Alzheimer’s disease is a neurodegenerative disorder characterized by memory dysfunction and cognitive impairment. A number of compounds based on pyridine and dihydroxypyridine have been synthesized and evaluated for their anti-Alzheimer’s activity. León et al developed a series of tacrine–dihydropyridine hybrids decorated with pyrin scaffolds.226 The series was evaluated for inhibitory potential against acetylcholinesterase. Compound 86 had tenfold the activity (IC50 = 0.0048±0.001) of the donepezil standard (0.049±0.005; Figure 44).

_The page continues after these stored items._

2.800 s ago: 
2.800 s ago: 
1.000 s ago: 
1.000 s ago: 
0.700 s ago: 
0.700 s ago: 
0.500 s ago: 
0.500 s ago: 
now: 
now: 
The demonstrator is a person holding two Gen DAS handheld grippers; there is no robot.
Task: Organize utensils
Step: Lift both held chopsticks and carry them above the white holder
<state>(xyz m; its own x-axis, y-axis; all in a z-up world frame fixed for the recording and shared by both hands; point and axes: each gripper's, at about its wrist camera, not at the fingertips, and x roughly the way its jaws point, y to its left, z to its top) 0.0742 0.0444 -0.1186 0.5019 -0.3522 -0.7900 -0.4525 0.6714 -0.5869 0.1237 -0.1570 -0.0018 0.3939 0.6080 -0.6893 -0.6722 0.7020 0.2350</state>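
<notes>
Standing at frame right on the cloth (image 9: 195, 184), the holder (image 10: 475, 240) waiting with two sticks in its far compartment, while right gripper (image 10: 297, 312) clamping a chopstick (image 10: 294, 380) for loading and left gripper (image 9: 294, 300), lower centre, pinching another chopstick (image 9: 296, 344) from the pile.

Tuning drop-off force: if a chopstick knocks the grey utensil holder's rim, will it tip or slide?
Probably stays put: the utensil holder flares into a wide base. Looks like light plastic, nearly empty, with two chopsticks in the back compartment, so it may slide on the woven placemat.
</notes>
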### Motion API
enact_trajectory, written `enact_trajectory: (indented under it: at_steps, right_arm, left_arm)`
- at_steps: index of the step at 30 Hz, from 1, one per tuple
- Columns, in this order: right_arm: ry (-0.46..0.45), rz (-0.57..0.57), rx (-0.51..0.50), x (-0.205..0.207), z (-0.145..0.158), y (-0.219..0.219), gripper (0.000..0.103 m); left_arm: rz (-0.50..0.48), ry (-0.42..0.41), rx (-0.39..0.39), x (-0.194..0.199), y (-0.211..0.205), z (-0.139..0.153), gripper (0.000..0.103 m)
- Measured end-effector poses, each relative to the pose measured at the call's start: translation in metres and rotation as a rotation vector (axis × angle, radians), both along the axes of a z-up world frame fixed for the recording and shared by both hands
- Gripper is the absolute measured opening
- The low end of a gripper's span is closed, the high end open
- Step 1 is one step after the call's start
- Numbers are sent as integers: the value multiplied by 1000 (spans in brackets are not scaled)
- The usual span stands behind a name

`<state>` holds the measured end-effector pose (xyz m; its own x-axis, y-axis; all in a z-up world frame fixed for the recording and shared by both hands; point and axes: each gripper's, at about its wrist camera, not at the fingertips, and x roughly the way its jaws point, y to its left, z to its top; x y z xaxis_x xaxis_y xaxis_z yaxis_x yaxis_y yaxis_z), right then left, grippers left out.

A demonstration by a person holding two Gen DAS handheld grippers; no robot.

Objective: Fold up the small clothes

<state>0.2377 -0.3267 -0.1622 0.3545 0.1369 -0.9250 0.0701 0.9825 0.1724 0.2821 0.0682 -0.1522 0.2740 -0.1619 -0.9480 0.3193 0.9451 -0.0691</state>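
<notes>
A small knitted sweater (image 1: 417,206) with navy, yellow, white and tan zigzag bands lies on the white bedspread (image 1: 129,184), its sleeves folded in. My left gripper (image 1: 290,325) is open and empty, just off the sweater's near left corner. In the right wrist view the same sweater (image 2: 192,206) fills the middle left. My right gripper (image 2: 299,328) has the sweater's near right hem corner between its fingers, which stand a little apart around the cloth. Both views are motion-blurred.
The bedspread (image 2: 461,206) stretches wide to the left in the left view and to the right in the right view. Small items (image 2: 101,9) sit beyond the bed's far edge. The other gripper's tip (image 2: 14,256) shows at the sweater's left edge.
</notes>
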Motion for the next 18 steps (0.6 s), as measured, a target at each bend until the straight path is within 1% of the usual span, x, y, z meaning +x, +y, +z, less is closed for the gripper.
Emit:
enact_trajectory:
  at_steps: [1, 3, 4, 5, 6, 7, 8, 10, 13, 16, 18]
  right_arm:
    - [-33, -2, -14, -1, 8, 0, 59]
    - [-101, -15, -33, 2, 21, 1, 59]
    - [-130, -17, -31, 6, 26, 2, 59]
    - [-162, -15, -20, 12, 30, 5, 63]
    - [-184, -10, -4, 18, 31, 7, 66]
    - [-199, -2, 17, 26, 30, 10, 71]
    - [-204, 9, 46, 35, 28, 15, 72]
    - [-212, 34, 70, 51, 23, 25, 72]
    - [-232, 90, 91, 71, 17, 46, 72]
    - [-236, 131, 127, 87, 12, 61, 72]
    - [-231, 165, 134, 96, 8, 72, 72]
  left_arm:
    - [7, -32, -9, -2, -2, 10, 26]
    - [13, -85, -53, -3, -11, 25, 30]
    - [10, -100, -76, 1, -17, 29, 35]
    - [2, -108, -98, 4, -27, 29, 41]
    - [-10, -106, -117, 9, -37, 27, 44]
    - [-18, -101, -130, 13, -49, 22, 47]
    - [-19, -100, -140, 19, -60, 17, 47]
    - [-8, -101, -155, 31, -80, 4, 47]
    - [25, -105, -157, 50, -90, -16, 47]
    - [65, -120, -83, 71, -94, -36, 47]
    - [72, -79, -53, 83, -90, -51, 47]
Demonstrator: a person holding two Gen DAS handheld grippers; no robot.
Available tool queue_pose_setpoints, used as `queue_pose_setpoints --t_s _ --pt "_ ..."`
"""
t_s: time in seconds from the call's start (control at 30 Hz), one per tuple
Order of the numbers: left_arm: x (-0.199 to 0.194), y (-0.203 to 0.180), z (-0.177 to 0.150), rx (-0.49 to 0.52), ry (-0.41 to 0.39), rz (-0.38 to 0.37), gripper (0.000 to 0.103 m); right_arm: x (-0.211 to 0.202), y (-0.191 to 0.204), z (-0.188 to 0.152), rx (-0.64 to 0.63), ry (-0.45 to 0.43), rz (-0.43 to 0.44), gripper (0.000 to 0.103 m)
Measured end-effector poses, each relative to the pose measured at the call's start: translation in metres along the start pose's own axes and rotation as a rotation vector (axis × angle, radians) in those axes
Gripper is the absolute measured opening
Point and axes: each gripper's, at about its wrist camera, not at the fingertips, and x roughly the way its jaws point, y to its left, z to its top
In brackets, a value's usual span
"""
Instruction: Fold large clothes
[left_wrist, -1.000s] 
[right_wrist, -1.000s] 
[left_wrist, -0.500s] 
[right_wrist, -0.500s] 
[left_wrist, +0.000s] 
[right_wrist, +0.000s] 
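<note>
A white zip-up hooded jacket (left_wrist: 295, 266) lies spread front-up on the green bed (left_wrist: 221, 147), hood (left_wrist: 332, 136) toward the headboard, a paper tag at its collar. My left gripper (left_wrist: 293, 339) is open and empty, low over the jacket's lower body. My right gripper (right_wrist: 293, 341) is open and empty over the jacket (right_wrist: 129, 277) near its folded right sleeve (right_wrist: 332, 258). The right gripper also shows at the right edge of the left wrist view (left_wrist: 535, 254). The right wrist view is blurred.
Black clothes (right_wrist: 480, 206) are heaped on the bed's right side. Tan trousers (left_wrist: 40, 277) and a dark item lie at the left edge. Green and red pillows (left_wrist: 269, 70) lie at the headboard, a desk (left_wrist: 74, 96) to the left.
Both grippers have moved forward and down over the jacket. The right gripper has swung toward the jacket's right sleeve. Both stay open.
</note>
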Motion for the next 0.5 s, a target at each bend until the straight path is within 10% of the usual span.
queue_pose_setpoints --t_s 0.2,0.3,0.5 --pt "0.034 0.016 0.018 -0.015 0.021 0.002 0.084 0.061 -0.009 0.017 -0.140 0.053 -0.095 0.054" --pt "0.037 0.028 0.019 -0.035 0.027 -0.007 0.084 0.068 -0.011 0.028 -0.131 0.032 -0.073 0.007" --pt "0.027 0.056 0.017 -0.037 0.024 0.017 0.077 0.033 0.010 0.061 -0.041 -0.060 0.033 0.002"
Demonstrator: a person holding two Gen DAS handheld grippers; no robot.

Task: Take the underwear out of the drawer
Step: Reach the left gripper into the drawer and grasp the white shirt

Figure 44 Highly potent AChE inhibitor.

Huperzine A 94 (Figure 45) is well recognized for its neuroprotective properties, which result in enhanced NGF production and expression, which are involved in the functional enhancement of neurons, their survival, and protection against damage in neurodegenerative illnesses (such as Alzheimer’s). It protects neurons from glutamate toxicity by decreasing glutamate-induced calcium mobilization. It also protects rat pheochromocytoma cells from oxidative stress caused by hydrogen peroxide. Because oxidative stress exacerbates Alzheimer’s neurodegeneration, huperzine A 94 is widely used to treat Alzheimer’s complications.227

Figure 45 Structure of naturally occurring huperzine A.

Recently, a dihydropyridine derivative with pyridinium moiety 87 was found to be highly active as a gene-transfection agent and displayed excellent mitochondrion-targeted antioxidant activity.228 It was found to play an important role in protection against neural injuy (Figure 46), and causeed increased expression of proteins in the hippocampus and cerebral cortex. It was found that increased expression of the GAD67 enzyme in hippocampus converted the glutamate to GABA, and GABA was found to protect the brain from neural injury. It regulated the development of spatial memory, and via synthesis of GABA it balanced neurotransmitters, consolidation, and stability of memory. Owing to its memory-improvement and neural protection abilities, it can be used in the treatment of Alzheimer’s disease.

Figure 46 Compound 87 is capable of increasing expression of the GAD67 enzyme in the hippocampus.

Dihydropyridine derivatives with pyridinium moiety can be a viable solution for the cure Alzheimer’s, since they are able to enhance the expression of crucial proteins in the hippocampus and cerebral cortex. In coming years, extensive research in this type of compound is anticipated.

Parkinson’s Disease

Pyrazoline-containing pyridine derivatives have been reported to display antiparkinsonian activity.229 For example, compounds 88 and 89 have significant antiparkinsonian activity, with 0.8 relative potency compared to the reference drugs benzatropine and voltaren (Figure 47).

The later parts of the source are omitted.